Schering was separately fined a further $100,000 by the committee for the second complaint over Betaferon, again over claims made at an MS conference open to the public.
Roche was fined $75,000 for breaking the rules on wining and dining of doctors at a series of slap-up meals, including one at the Sydney Opera House for over 200 cancer specialists costing over $200 a head.
However, as reported in The Australian this week, Roche had spent $65,000 on the meals that prompted the complaint in the first place - raising the question of whether the fine was enough to be a realistic deterrent.
Another firm, AstraZeneca, was fined $75,000 for false and misleading claims about its cholesterol-lowering drug Crestor.
Remaining fines in the other complaints were much smaller, ranging from $25,000 to $10,000.
The maximum fine that can be imposed by the committee is $200,000. Harvey says even this is "a minuscule amount compared to the profit that can be generated from 'creative' promotional campaigns", and their ineffectiveness is shown by the fact that companies are prepared to risk them over and over.
"Finalised Code complaint reports show that some companies have been associated with repeated code breaches over many years, despite the sanctions applied by Medicines Australia," he says, pointing out that equivalent penalties imposed by the US Federal Trade Commission can run into millions.
"In addition, by the time complaints and appeals have been heard by Medicines Australia the offending promotional campaign has usually run its course," Harvey says. "While corrective letters and advertising orders are useful, they do not undo the damage done before they were invoked.
"Finally, the motivation of drug companies which complain is more likely to be an attempt to stymie advertising campaigns by their competitors rather than any concern over what misleading ads might do to health professionals or the public. It takes time and effort to complain, which is why few complaints come from health professionals or consumers."
Medicines Australia tends to distance itself from the code committee, stressing the latter's independence - it is chaired by an independent lawyer and draws members from four medical colleges or other organisations, the Consumers Health Forum, drug experts and the TGA as well as Medicines Australia itself.
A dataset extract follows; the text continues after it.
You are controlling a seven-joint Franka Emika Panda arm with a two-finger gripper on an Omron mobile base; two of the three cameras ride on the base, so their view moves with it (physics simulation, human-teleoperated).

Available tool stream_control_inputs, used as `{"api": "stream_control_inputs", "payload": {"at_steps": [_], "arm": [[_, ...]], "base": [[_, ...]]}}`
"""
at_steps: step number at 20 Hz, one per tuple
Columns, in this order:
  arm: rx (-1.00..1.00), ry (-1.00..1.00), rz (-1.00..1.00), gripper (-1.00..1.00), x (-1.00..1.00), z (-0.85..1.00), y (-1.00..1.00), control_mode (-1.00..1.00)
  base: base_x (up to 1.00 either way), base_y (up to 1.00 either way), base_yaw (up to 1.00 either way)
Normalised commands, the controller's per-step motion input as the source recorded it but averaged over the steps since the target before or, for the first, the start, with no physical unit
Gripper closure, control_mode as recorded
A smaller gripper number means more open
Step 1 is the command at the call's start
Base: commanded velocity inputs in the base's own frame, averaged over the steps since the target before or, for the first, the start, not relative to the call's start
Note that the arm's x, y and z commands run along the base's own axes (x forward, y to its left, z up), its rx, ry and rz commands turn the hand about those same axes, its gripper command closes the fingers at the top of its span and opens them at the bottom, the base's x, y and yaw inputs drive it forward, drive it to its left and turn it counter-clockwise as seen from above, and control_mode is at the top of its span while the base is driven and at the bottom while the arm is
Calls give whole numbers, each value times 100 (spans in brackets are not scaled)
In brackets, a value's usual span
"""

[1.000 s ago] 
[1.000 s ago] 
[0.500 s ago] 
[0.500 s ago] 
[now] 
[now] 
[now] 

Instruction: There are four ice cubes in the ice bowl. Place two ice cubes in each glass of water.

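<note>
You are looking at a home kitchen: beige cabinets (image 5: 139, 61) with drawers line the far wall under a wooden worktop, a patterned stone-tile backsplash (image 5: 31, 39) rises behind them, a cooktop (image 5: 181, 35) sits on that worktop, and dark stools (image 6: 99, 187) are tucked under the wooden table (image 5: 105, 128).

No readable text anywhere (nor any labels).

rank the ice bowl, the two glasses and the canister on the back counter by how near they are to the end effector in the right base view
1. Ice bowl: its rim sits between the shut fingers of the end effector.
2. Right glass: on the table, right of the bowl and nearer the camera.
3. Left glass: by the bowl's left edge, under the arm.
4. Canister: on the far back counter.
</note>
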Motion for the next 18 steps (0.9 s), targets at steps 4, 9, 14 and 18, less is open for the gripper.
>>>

But MA also defends the robustness of the process and rejects claims it is too lenient, claiming the code is "the most rigorous of any business sector in Australia".
"We set high standards for the conduct of our industry," says Medicines Australia's chief executive, Ian Chalmers. "On rare occasions those standards are not met. There are significant consequences for those found in breach of the code."
Harvey says the job of policing the code should be "taken out of the hands of an industry association" and a different independent committee established under the aegis of the TGA. Fines should also be increased, and the money given to the National Prescribing Service to educate doctors and patients about drugs and best practice.
Finally, he says "prospective monitoring of promotional campaigns" should be contracted out to appropriate bodies, so campaigns in breach of the code can be stopped quickly rather than considered months later, often after they have run their course. And the current crazy paving of responsibilities - at least four different agencies, from the TGA to the Australian Self Medication Industry, have oversight for different areas currently - should be consolidated into one body.
"There is a fundamental conflict of interest between having an ethical code of conduct, which does advocate reasonable conduct, and the rewards that come from marketing," he says.